In the Matopiba region, the second crop was finished in excellent weather conditions for planting. Tocantins, Maranhão, and Piauí have excellent initial development conditions, with the harvest expected for August and September. For the time being, Bahia’s excellent summer crop is beginning to be reaped in the west of the state.
This second crop condition is challenging Brazilian growers in their ability to retain so many soybeans for so long. With the corn harvest ahead, warehouses need to have space to receive it. However, the soybean harvest is bigger, and this year’s flow to the ports is longer, advancing with large volumes between June and August. Trading companies are not managing to open spaces for corn in June and July, and in August the space will not be the same as in 2022 when 7.5 mln tons of corn were shipped.
We will have a slow start to corn exports, with volumes lower than normal and only accelerating the pace from September, when soybeans are expected to slow down. So, we have a harvest starting in June, warehouses still full of soybeans, summer corn that needs to be sold, and trading companies with no buying force in ports for this 2023 second crop. This condition is associated with low corn selling intention also for the second crop. There are many offers from the Midwest for consumers in the South and Southeast and the attempt to boost exports.

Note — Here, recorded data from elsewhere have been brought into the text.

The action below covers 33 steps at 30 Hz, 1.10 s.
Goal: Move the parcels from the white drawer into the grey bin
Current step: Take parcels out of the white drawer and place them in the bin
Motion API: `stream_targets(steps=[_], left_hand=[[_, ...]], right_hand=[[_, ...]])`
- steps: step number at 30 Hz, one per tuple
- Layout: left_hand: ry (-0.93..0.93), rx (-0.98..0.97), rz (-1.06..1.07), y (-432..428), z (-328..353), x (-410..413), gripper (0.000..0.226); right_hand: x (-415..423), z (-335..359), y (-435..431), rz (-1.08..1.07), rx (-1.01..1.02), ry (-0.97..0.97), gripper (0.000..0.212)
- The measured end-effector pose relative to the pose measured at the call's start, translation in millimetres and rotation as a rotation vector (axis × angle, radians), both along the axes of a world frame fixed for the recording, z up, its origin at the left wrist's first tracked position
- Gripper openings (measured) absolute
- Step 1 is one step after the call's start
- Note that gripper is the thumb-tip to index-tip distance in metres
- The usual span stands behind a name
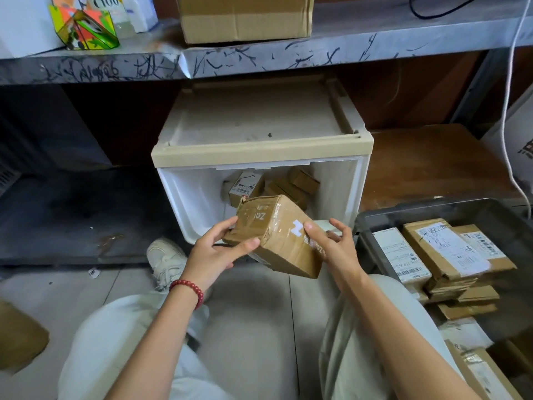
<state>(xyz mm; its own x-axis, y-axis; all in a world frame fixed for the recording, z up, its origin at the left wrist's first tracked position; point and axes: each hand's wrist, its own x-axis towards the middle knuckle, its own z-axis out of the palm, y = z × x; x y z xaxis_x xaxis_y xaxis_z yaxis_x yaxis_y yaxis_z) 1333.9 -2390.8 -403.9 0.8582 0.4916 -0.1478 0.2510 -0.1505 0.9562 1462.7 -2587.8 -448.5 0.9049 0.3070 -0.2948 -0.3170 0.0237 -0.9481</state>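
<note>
A brown taped cardboard parcel (277, 235) is held in the air in front of the white drawer (184, 197), which stands pulled open under the shelf. My left hand (219, 249) grips its left end, thumb on top. My right hand (331, 246) holds its right side, thumb on the white logo. Several more parcels (277, 186) lie at the back of the drawer. The grey bin (372, 241) stands on the floor to the right, with several labelled parcels (444, 258) stacked inside.
A metal shelf (259, 59) overhangs the drawer unit, carrying a large cardboard box (245, 15) and a colourful carton (83, 27). A white cable (507, 111) hangs at the right. My knees and a shoe (164, 258) sit on the tiled floor below.
</note>
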Motion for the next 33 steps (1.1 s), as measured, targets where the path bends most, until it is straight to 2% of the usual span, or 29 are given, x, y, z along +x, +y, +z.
stream_targets(steps=[3, 5, 8, 12, 16, 21, 23, 27, 31, 33], left_hand=[[-0.024, 0.109, -0.024, 0.1, -1.1, -2.5, 0.086], [-0.053, 0.143, 0.044, 0.7, 0.7, -2.4, 0.072], [-0.051, 0.104, 0.168, 2.4, 0.7, -0.8, 0.052], [-0.051, 0.05, 0.287, 5.7, -4.3, 2.6, 0.043], [0.003, 0.0, 0.329, 10.7, -11.7, 5.2, 0.022], [0.054, 0.01, 0.409, 10.4, -14.3, 2.1, 0.038], [0.046, 0.006, 0.412, 10.1, -11.3, 1.8, 0.037], [-0.029, 0.016, 0.421, 6.0, -3.4, 3.2, 0.032], [-0.097, 0.014, 0.383, -0.3, 2.5, 1.9, 0.045], [-0.142, 0.029, 0.34, -3.0, 2.9, 1.4, 0.042]], right_hand=[[2.0, -2.6, 1.0, -0.046, 0.042, 0.032, 0.081], [3.4, -3.4, 1.4, -0.058, 0.046, 0.047, 0.077], [2.9, -2.5, 2.6, -0.03, 0.029, 0.046, 0.075], [2.6, 1.4, 4.9, 0.036, 0.055, 0.05, 0.064], [2.6, 1.5, 5.7, 0.132, 0.073, 0.065, 0.069], [1.2, 2.2, 7.3, 0.215, 0.152, 0.067, 0.078], [1.6, 0.4, 7.7, 0.22, 0.153, 0.06, 0.076], [1.5, -3.2, 7.8, 0.221, 0.174, 0.081, 0.061], [-1.2, -1.8, 9.9, 0.256, 0.121, 0.059, 0.07], [-2.0, 0.2, 11.2, 0.267, 0.118, 0.045, 0.072]])
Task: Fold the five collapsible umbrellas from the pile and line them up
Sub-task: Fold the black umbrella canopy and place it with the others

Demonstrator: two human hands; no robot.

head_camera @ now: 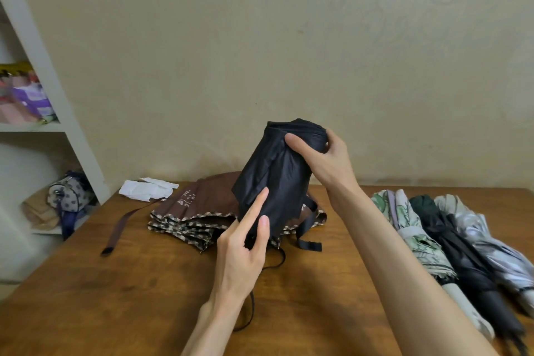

The issue is that exporters are not having an accelerated global demand or space in ports from June to August, at least. The chance of better world crops makes importers more comfortable in the flow of purchases for the second semester. As CBOT prices are still high, everyone is waiting for lows in the US crop to resume purchases. Then, premiums began to decline in the Gulf of Mexico, perhaps because of some internal selling pressure in the USA. The decline in premiums reached Brazil and corn as rarely seen before. Premium history in Brazil seldom shows negative levels. In recent days, premiums reached -15 cents against Chicago for July, putting FOB Brazil prices below US corn.
This situation occurs due to the combination of factors mentioned above, but mainly due to internal sales pressure to try to find exports in June/July and August. For the “information” sources that think this is a worldwide plot to bring down prices in Brazil, it is important to point out that this is just the market. If you add to this picture the more appreciated real, we will have a decline in port prices and a strong adjustment in internal levels.